Он подталкивал меня незаметно. Однажды, когда я уже имел в своем активе несколько мелких операций, он зашел ко мне и мы поболтали о том о сем, а перед самым уходом он сказал:
— Мне придется говорить о тебе с другими товарищами, и твое настоящее имя лучше бы не открывать. Как же нам тебя назвать?
Он сделал вид, будто подыскивает мне имя. А на самом деле ждал ответа от меня. Я сказал: «Баку». Отныне у меня была боевая кличка.
Да, Баку — как город. Но не имеет к нему никакого отношения. На самом деле это ласковое прозвище, которым наградил меня дедушка Нубар. Только он один называл меня так — и, кроме него, никто. Сначала это было слово «Абака», что по-армянски означает «будущее». Один из способов сказать, что все свои надежды он связывает со мной. Да, и он тоже! А потом — от одного ласкового уменьшительного к другому — это превратилось в «Баку».
Теперь все члены ячейки, руководимой Бертраном, имели боевую кличку и четкие обязанности. Невнятная эпоха листовок и настенных лозунгов завершилась, мы поднялись на более высокую ступень: скоро у нас появится собственная газета, настоящая газета, которая будет создаваться, печататься и распространяться каждый месяц — быть может, даже чаще, если обстоятельства того потребуют.
Газета называлась «Свобода!». Таким же было и название ячейки. В это мрачное и унылое время нам нужна была самая яркая вывеска.
За тиражом первого номера мне пришлось отправиться в Лион, в богатую квартиру в центре города. Меня сопровождал один из товарищей. Бруно, сын патрона пивной, рослый, преждевременно облысевший парень со сломанным, как у боксера, носом — когда я шагал рядом с ним, у меня появлялось глупое ощущение безопасности.
Начиная со второго номера мы нашли другой способ доставки. Грузовик, развозивший пиво, забрасывал пачки с газетами прямо в «Кружку эльзасского». Это было хитро придумано. Мы заходили в пивную… Я сказал «мы» потому что в Монпелье Бертран, кроме меня привлек еще троих студентов. Небольшая и довольно эффективная группа, но ей суждено было распасться слишком быстро. Итак, мы заходили в пивную, по знаку Бруно спускались в подвал, забирали по тридцать — пятьдесят экземпляров каждый и с невинным видом выходили на улицу.

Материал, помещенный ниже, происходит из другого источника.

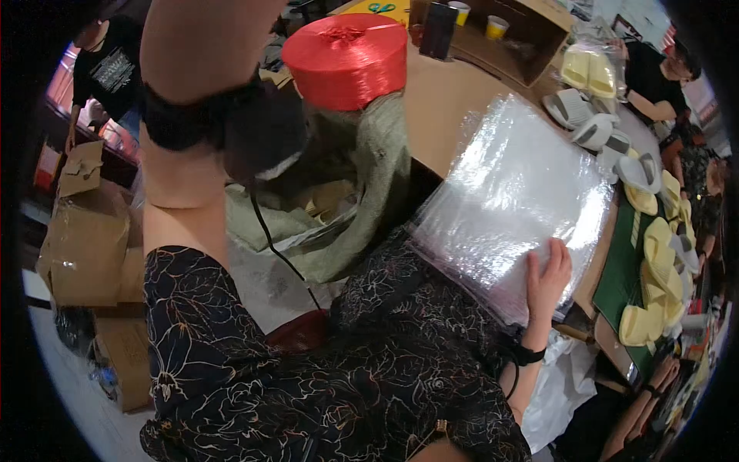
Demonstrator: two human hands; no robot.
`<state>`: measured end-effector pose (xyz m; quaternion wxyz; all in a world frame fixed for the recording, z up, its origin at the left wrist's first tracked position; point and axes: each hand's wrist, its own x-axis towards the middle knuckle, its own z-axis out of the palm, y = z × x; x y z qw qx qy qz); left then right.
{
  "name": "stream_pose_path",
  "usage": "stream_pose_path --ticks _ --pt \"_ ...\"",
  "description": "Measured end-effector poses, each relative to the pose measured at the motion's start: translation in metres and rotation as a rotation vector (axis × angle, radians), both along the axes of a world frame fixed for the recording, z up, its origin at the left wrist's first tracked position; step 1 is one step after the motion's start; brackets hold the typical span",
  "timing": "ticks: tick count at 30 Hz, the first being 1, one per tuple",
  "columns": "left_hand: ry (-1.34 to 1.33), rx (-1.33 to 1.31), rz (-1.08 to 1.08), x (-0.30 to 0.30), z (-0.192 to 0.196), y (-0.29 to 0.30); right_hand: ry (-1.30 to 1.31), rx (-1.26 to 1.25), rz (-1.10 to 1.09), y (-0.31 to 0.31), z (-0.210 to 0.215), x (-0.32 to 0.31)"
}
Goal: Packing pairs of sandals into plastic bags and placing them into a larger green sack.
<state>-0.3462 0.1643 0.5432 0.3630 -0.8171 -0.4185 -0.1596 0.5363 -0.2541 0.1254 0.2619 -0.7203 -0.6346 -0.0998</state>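
My right hand (547, 279) lies on a stack of clear plastic bags (516, 185) to the right, its fingers stretched out and resting flat near the stack's lower right edge. A black band circles the right wrist. My left arm is raised close in front, and the lower part of my left hand (206, 50) runs out past the top edge. Its fingers are out of sight. A black strap with a dark device (265, 131) sits around the left wrist, and a black cable hangs from it.
A big red roll of plastic twine (345, 61) stands on a greenish woven sack (377, 154). Yellow and grey slippers (658, 254) line the table's right side, where other people work. Cardboard boxes (88, 246) are stacked at left. An open carton (531, 35) with cups is at the back.
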Motion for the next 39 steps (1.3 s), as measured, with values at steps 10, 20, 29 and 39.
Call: stream_pose_path --ticks 10,20,29,39 --pt "-0.776 -0.36 -0.487 0.373 -0.091 -0.206 0.008 -0.048 -0.028 -0.004 0.007 0.005" --pt "-1.032 -0.521 -0.993 0.641 -0.217 -0.19 0.126 -0.05 -0.011 -0.005 -0.011 -0.001" --pt "-0.217 -0.865 -0.643 0.697 -0.387 -0.219 0.1 -0.005 -0.055 -0.007 0.004 -0.002" --pt "-0.213 -0.894 -0.604 0.696 -0.393 -0.218 0.213 -0.179 0.043 0.041 0.071 0.018"
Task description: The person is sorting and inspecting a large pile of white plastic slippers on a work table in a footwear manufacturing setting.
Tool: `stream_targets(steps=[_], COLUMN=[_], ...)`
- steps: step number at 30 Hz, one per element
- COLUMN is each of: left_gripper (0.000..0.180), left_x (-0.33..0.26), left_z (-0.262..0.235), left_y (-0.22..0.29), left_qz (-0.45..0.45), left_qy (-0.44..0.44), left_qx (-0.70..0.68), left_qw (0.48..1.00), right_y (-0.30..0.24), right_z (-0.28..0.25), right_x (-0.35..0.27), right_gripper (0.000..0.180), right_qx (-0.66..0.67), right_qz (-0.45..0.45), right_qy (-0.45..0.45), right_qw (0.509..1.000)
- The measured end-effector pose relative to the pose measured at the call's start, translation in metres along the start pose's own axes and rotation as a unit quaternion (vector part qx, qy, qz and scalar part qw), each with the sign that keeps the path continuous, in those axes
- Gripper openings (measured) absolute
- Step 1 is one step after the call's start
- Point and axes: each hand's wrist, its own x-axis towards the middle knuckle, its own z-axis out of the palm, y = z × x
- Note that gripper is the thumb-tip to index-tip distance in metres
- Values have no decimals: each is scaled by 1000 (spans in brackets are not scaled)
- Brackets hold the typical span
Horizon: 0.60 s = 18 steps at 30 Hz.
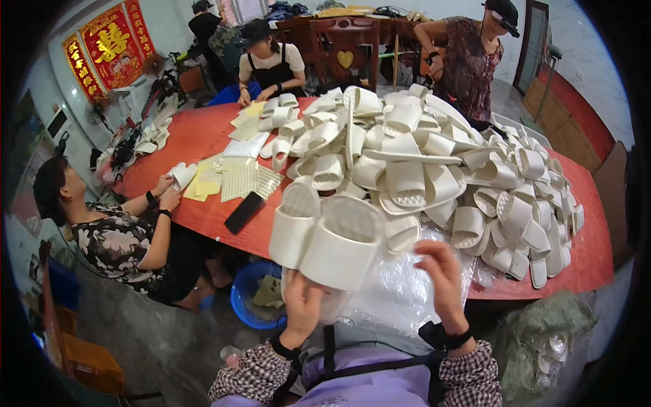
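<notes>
A pair of white slide slippers [342,241] is held up in front of me, side by side with their straps facing me. My left hand [301,305] grips them from below at the near end. To the right of the pair, my right hand [442,275] is raised with its fingers bent and apart, and I see nothing in it. Clear plastic wrap [400,298] lies under and between my hands at the table's near edge. Beyond the slippers rises a large heap of matching white slippers [407,180].
The red table [196,136] carries sticker sheets [237,178] and a black phone [244,212]. A blue bin [254,298] stands below its near edge, a green woven sack [549,339] at right. A person at left holds white slippers [182,175]; several others are at the far side.
</notes>
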Motion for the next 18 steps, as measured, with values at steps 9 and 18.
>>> stream_targets(steps=[9,18], left_gripper=[34,34], left_x=[21,23], left_z=[-42,-52], left_y=[-37,-64], left_qz=[-42,-80], left_qy=[115,138], left_qx=[-41,-50], left_qw=[992,986], right_y=[109,146], right_z=[90,97], right_x=[78,86], right_gripper=[43,49], right_qx=[-334,-448], right_qz=[-94,-46], right_qy=[-251,-271], right_qw=[904,851])
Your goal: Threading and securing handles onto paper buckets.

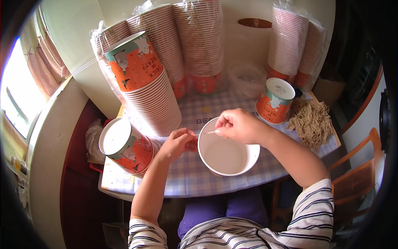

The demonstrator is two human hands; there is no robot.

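Note:
A white-lined paper bucket [228,157] lies tilted on the checked tablecloth, its mouth facing me. My left hand [177,143] grips its left rim. My right hand [238,125] is over the top rim, pinching the end of a thin pale cord [209,133] that stretches toward the left hand. A bundle of the same tan cord [311,120] lies to the right.
Orange printed paper buckets are stacked on their sides at left [143,83] and front left [124,147]. One stands upside down [275,101] at right. Bagged tall stacks [199,41] [292,39] line the back. A wooden chair [360,174] is at right.

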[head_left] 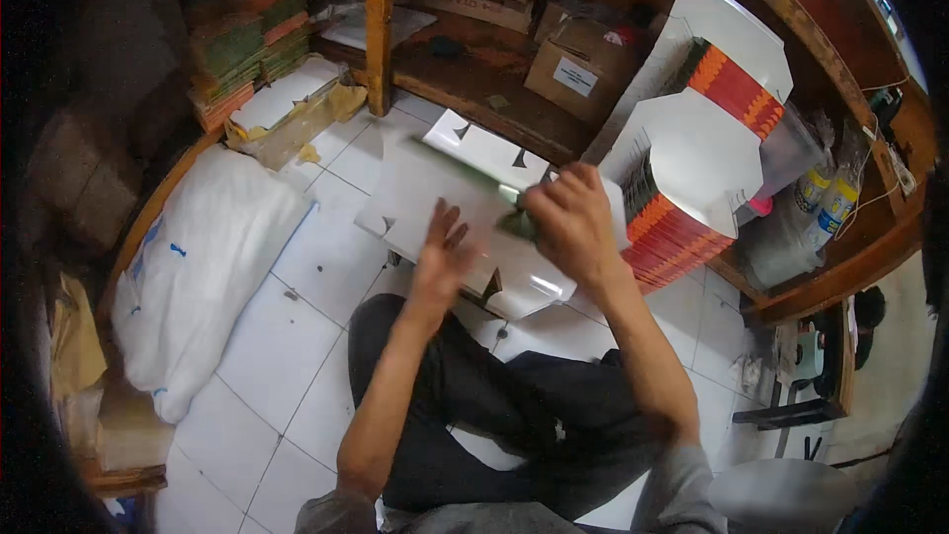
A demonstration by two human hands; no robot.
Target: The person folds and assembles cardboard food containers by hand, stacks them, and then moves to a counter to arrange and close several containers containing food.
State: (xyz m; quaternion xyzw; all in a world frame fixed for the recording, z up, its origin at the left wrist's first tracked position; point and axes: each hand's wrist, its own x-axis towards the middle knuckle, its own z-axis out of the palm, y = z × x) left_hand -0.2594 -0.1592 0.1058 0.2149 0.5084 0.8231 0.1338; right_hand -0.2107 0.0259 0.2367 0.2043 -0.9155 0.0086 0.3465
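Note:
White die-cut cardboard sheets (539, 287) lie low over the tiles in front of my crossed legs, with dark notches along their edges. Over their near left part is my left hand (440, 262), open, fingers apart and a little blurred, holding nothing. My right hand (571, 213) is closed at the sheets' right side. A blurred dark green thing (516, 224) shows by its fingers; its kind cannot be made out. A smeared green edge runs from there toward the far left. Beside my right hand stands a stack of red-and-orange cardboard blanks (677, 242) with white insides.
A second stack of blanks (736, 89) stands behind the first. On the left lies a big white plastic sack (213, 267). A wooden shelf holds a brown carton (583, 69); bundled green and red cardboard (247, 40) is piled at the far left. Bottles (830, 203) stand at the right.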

Эта хитроумная система функционировала без всяких сбоев больше года. В университете и почти везде в городе я слышал, как люди говорят о «Свободе!», обмениваются впечатлениями по поводу ее статей, спрашивают друг у друга, не положили ли им в почтовый ящик последний номер. Общественное мнение менялось. Это все чувствовали. Петен по-прежнему сохранял уважение большинства, но это уже никак не относилось ни к его режиму, ни к его министрам. Те, кто все еще защищал его, вынуждены были добавлять, что он больше не свободен в своих решениях. И нужно прощать ему некоторые ошибки в силу его пожилого возраста, а также состояния его администрации…
Я был убежден, что за пределами нашей группы никто не подозревает о моей деятельности. Но однажды, подойдя, как обычно, к «Кружке эльзасского», чтобы забрать тираж последнего номера, я увидел, что грузовик с пивом окру жен тремя машинами жандармерии. Агенты в кепи ходили взад и вперед, вынося пачки газет. Пивная выходила на маленький сквер с платанами, под которыми патрон иногда расставлял столики в солнечную и безветренную погоду. Выйти к скверу можно было из шести разных переулков. Элементарная мера предосторожности: пользоваться одним и тем же маршрутом я избегал.
В тот день я выбрал довольно удаленный от пивной переулок, что позволило мне вовремя увидеть происходящее и повернуть назад, оставшись незамеченным. Я шел, глядя прямо перед собой. Сначала медленно… потом шаги мои убыстрились. Через мгновение я уже бежал.
Кроме страха и горечи от провала, я испытывал чувство вины. Оно всегда возникает в подобных ситуациях. Я без конца задавался вопросом, не меня ли обнаружили и выследили жандармы, не из-за моей ли оплошности раскрыли тайник в пивной.
Почему моей? Потому что несколько недель назад случилось одно происшествие, которое меня поначалу встревожило, но затем я решил не придавать ему значения.
Как-то раз, выходя из дома, я столкнулся нос к носу с жандармом в форме, который, очевидно, вел наблюдение: увидев меня, он заметно смутился и попытался спрятаться под лестницей. Меня это заинтриговало, я сказал себе, что следует соблюдать осторожность, но в конце концов просто пожал плечами и решил не говорить об этом ни Бруно, ни Бертрану Сейчас я в этом раскаивался. И даже терзался. Это была настоящая пытка.